Sanjaya mengabaikan ucapan Brata, pandangannya tetap lurus kedepan. Kali ini berargumen pun percuma.

Kobaran api dari tungku-tungku raksasa semakin membuat Sanjaya marah atas apa yang dilakukan oleh almarhum istrinya. Inilah salah satu alasan Sanjaya tidak meninggalkan kota yang berbatasan dengan kota Jakarta, dimana pabrik daur ulang besi tua dileburkan berdiri kokoh dan tak pernah padam, nyaris sama seperti kobaran api di dalam hatinya.

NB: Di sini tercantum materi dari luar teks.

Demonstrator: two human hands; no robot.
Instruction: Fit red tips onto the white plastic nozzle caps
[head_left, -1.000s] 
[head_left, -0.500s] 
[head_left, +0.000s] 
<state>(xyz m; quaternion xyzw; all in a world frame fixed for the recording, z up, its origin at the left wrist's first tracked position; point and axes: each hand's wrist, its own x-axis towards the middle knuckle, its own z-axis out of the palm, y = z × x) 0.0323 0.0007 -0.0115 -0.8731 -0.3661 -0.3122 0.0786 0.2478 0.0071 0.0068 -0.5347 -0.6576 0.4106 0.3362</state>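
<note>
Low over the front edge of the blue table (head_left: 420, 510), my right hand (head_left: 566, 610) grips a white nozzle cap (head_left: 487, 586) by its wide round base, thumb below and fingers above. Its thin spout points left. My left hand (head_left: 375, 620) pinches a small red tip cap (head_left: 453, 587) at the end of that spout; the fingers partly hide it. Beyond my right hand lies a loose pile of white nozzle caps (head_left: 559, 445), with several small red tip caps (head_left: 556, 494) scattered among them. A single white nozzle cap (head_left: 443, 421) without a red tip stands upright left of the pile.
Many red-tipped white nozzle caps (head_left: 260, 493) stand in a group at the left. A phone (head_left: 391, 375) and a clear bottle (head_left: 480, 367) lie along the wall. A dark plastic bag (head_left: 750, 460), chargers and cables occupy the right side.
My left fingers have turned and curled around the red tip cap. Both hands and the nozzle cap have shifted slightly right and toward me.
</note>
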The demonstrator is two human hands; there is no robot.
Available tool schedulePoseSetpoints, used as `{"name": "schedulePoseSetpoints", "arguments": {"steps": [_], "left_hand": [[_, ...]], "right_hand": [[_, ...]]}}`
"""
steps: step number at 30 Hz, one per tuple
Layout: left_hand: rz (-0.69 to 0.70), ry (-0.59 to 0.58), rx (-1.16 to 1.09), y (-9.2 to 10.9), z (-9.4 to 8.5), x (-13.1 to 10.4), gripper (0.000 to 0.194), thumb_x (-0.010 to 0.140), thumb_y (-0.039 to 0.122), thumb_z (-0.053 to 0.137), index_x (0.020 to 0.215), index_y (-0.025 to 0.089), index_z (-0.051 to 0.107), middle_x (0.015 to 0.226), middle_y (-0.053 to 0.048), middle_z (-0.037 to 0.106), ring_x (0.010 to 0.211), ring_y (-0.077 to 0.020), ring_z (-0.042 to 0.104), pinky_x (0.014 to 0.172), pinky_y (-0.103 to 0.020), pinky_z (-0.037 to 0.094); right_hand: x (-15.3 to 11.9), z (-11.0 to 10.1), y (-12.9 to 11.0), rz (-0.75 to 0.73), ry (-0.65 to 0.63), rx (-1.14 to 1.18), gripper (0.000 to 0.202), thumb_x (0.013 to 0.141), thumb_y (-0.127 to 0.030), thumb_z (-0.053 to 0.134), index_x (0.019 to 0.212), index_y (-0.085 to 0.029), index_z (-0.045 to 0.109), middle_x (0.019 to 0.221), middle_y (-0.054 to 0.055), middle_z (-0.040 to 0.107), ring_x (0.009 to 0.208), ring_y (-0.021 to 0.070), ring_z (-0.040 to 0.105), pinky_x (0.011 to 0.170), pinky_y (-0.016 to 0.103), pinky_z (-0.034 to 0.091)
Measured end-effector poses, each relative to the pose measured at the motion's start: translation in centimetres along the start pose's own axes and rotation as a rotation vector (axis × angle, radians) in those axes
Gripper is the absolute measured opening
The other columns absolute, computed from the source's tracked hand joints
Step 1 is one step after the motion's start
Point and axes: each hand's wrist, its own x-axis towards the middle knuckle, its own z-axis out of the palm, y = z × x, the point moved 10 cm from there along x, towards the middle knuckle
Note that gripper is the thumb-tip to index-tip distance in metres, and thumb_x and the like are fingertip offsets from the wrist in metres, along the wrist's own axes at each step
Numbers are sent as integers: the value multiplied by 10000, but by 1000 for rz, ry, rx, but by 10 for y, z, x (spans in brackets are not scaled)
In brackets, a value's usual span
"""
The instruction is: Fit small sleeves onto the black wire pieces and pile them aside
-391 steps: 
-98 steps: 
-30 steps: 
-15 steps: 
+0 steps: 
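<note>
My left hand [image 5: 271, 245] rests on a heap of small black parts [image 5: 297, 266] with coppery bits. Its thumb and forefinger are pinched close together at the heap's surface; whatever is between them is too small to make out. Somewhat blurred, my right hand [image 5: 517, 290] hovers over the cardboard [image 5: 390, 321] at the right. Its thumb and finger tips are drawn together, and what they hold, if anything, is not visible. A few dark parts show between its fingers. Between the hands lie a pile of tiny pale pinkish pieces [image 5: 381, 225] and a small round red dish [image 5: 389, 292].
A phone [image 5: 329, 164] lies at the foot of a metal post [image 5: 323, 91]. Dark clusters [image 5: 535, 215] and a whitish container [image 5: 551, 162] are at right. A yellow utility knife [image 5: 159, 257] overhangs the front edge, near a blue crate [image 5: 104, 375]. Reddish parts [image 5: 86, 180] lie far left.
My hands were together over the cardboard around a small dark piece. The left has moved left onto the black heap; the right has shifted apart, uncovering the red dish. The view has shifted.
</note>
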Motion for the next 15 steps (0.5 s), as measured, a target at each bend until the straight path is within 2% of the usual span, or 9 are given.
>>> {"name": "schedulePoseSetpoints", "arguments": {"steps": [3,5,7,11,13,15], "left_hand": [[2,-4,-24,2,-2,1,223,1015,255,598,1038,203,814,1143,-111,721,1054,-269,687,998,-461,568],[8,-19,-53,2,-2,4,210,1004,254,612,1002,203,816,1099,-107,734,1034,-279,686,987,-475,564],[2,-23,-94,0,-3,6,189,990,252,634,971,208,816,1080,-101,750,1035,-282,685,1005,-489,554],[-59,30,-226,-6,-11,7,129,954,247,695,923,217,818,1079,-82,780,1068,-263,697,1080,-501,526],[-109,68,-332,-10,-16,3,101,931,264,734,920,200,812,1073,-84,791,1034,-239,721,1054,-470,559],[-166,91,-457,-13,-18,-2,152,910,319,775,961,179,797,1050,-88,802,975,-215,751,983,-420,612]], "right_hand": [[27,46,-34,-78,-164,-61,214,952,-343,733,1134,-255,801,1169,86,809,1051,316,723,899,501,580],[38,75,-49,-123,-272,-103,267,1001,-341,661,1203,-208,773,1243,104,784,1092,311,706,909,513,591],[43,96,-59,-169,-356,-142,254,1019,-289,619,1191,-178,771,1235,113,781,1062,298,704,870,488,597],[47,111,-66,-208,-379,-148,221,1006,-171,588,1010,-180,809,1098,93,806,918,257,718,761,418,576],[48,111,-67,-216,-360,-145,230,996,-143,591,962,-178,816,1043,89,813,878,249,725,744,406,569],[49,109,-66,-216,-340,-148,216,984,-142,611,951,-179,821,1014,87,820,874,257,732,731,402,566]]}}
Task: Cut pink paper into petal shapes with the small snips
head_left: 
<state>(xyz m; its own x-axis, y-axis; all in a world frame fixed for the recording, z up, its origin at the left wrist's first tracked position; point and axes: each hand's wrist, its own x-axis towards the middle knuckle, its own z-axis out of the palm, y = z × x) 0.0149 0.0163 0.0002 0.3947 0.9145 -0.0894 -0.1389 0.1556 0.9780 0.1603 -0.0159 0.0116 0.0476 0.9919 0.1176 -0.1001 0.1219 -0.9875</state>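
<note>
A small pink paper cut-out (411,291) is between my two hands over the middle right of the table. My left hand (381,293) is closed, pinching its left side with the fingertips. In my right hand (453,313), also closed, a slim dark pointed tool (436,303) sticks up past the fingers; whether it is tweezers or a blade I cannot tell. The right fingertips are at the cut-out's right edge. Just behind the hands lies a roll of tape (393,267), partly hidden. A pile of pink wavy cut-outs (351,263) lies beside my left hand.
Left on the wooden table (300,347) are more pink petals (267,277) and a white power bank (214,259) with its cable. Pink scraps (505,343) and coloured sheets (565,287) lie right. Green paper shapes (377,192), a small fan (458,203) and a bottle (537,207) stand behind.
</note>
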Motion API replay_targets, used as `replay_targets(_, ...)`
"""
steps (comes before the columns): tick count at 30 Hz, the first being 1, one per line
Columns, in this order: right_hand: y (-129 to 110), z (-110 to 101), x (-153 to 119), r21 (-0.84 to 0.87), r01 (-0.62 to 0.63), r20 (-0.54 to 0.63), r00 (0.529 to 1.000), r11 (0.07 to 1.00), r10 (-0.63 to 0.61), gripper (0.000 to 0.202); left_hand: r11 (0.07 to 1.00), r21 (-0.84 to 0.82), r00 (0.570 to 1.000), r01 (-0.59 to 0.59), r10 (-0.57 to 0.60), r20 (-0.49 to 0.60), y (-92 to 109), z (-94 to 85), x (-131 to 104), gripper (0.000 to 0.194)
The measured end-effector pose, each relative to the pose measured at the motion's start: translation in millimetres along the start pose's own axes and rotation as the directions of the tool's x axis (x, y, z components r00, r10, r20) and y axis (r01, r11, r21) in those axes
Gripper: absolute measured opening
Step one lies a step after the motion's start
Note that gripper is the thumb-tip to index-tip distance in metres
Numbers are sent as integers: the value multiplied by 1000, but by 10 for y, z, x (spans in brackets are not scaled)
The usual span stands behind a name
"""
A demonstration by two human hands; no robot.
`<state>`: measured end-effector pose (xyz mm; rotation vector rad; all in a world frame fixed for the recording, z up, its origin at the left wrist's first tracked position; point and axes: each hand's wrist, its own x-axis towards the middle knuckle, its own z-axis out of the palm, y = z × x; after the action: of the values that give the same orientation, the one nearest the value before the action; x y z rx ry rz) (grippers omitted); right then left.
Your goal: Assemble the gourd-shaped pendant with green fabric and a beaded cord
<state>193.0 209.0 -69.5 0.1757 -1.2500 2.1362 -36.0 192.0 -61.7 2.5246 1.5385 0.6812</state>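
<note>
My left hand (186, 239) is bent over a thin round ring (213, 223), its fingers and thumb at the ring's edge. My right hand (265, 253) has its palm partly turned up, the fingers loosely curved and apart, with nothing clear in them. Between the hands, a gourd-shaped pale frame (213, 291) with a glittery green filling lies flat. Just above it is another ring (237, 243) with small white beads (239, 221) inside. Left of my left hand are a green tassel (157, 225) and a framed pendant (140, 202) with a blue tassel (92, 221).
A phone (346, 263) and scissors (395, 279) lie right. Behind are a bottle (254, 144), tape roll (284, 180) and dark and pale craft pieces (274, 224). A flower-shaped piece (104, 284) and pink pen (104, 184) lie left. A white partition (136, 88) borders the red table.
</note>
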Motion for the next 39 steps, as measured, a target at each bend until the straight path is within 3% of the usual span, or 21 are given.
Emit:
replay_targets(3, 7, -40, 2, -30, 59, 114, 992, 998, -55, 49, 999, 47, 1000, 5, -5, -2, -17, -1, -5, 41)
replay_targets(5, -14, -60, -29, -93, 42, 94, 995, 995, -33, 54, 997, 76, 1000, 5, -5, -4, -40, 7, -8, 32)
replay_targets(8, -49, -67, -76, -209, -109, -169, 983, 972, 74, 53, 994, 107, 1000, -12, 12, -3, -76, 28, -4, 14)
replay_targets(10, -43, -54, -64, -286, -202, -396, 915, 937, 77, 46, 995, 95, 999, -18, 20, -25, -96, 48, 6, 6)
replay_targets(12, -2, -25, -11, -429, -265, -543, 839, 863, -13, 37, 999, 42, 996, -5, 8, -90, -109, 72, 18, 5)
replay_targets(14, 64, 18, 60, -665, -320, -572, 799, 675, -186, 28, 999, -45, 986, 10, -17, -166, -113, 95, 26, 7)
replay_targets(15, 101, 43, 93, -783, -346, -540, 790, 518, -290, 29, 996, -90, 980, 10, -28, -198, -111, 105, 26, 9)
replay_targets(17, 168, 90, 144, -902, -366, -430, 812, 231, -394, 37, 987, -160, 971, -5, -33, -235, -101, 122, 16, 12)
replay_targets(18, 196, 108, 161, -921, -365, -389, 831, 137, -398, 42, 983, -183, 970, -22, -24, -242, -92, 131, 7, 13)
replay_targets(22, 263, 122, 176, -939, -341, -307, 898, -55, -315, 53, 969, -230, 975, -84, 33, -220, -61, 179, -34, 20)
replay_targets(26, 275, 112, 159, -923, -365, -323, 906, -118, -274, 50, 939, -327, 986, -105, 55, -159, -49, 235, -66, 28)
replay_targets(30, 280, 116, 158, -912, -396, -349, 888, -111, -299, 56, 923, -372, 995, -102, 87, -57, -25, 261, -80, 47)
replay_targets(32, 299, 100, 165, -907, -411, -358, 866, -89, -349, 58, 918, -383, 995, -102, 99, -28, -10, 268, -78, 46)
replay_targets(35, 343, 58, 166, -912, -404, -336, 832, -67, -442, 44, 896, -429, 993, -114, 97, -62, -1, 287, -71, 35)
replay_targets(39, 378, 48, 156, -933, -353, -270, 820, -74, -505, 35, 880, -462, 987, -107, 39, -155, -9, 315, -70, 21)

Pabrik itu beroperasi selama 24 jam, dengan tiga kali pergantian shift. Tidak satu haripun mesin itu dimatikan, bahkan pada hari-hari besar selama Sanjaya memimpin. Melihat kobaran api dan uap-uap panas seolah membantunya mengeluarkan seluruh emosi yang tertanam di jiwa, membuat Sanjaya selalu terjaga akan kemarahan dan cintanya pada Diandra. Wanita yang begitu tega mengkhianatinya.

Seorang pria dengan setelan jas navy memasuki ruangan dan sedikit membungkuk, menghadap pada Tuanya.

"Apa semua sudah siap?" tanya Sanjaya tanpa memalingkan wajah.

"Sudah Tuan, Minggu malam ada beberapa barang baru," jawabnya tanpa mengangkat wajah.

"Siapkan semuanya, kita berangkat besok pagi!"

Setelah mendengar semua permintaan Tuannya, pria berkulit sawo matang itu segera keluar dari ruangan dengan kaca besar. Dari atas sana Sanjaya bisa melihat seluruh bagian dan memastikan mesin beroperasi dengan baik. Tapi hari ini, dirinya dipaksa meninggalkan ruang kerja yang lebih mirip kamar pribadinya. Seperti menarik roh dari raganya, Sanjaya kembali merasa kehilangan.

*

Enam orang wanita berpakaian sama dengan topeng di wajah mereka mulai menuruni tangga. 

Tarian erotis mulai mereka lakukan hingga pandangan mata pria hidung belang langsung berbinar menatap penuh nafsu.

Pakaian mereka begitu minim dengan heels sepanjang lima centi dengan tali yang melilit indah sepanjang betis mereka.

Pandangannya hanya diam sambil sesekali menyesap wine, menatap satu persatu penari seksi di hadapannya yang mulai mengangkat kaki mereka dan mengaitkannya pada tiang besi. Mereka berputar, meleok-leokan tubuh mereka, berusaha menggoda para pria hidung belang.

Dengan instruksi dari seorang, para penari mulai turun dari panggung dan berjalan mendekat kearah Sanjaya. Sang cassanova malam ini.

Sanjaya meyesap winenya seblum mengucapkan apa yang dia inginkan. "Tunjukkan kehebatan kalian ledis, yang terbaik akan memuaskan hasratku malam ini."

Sanjaya memang ingin wanita terbaik yang dapat melayaninya di ranjang, melepaskan seluruh hasrat dan amarahnya sebelum kembali ke kota itu, kota dimana semua duka dimulai.

Salah satu dari wanita berjongkok di hadapan Sanjaya, membuka celah pahanya agar tubuh kecilnya bisa masuk dan terbenam. Dia mulai menarik zipper.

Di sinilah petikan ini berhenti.